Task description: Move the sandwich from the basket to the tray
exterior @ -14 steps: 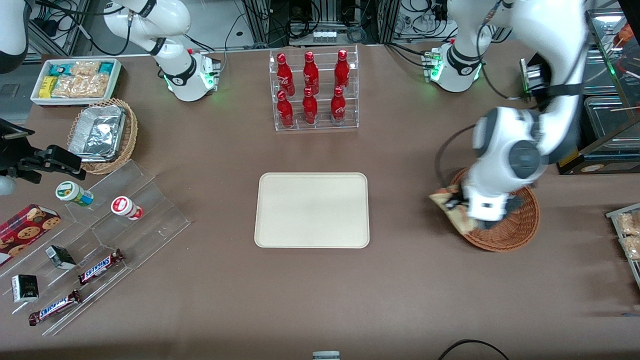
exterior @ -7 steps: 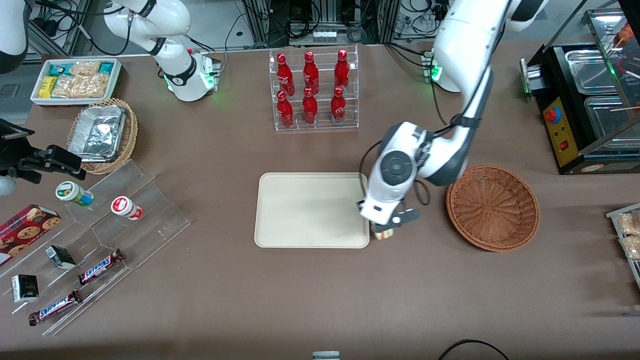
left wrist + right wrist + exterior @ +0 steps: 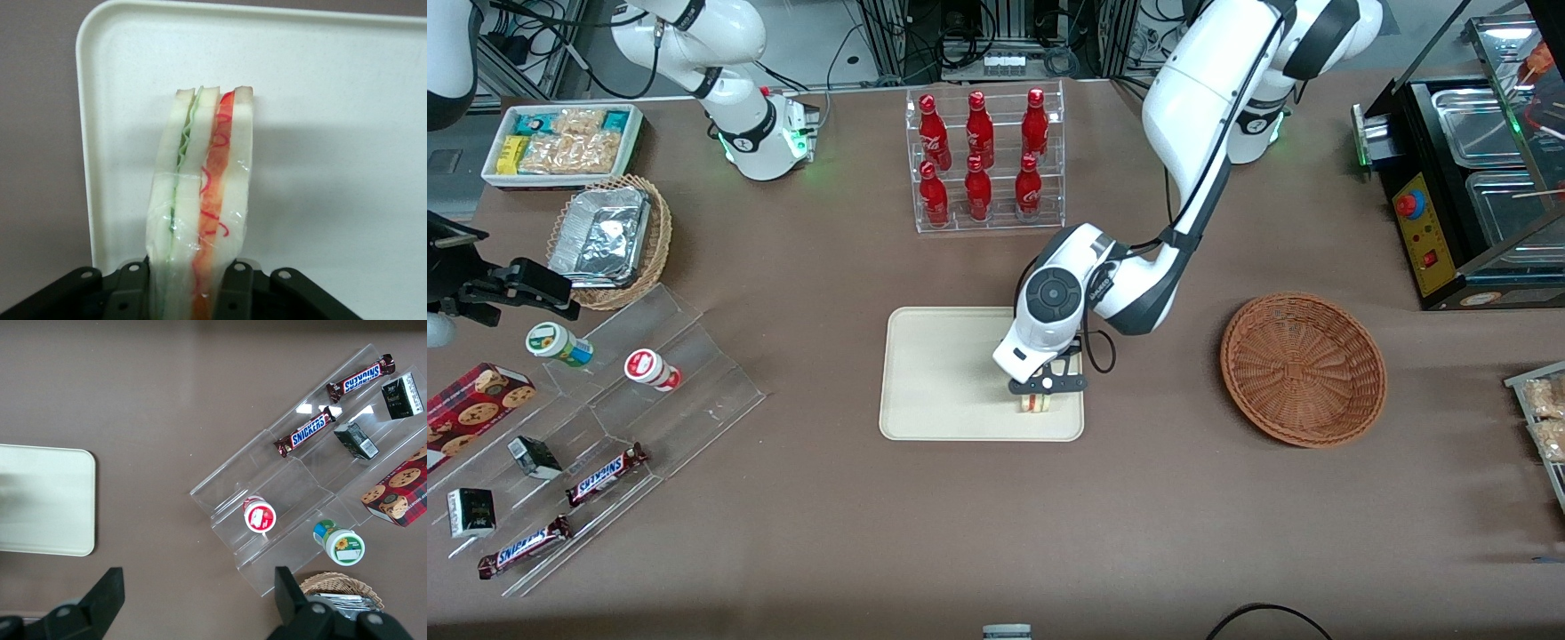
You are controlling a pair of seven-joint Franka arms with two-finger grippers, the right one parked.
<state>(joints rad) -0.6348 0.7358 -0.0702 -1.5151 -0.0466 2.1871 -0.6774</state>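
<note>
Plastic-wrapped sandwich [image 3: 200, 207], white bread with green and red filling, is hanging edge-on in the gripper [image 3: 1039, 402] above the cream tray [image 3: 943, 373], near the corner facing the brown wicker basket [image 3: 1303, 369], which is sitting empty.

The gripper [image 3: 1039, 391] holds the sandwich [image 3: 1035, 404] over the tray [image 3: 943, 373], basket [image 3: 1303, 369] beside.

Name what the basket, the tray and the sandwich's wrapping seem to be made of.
Basket: woven wicker, ribbed weave visible. Tray: probably matte plastic, smooth and cream. Sandwich, held over the tray in the shut pincer: clear film wrap, glossy creases.
</note>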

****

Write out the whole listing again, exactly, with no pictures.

§ **TASK SOLUTION**
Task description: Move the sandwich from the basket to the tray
exterior @ -14 steps: 
exterior @ -7 steps: 
left wrist + right wrist + exterior @ +0 steps: 
You are controlling a pair of seven-joint Franka arms with two-finger grippers, the right one parked.
<state>(joints rad) -0.6348 0.7358 -0.0702 -1.5151 -0.0466 2.1871 -0.6774</state>
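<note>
Plastic-wrapped sandwich [image 3: 200, 207], white bread with green and red filling, is hanging edge-on in the gripper [image 3: 1039, 402] above the cream tray [image 3: 943, 373], near the corner facing the brown wicker basket [image 3: 1303, 369], which is sitting empty.

The gripper [image 3: 1039, 391] holds the sandwich [image 3: 1035, 404] over the tray [image 3: 943, 373], basket [image 3: 1303, 369] beside.

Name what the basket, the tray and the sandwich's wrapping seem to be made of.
Basket: woven wicker, ribbed weave visible. Tray: probably matte plastic, smooth and cream. Sandwich, held over the tray in the shut pincer: clear film wrap, glossy creases.
</note>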

Now the answer is complete.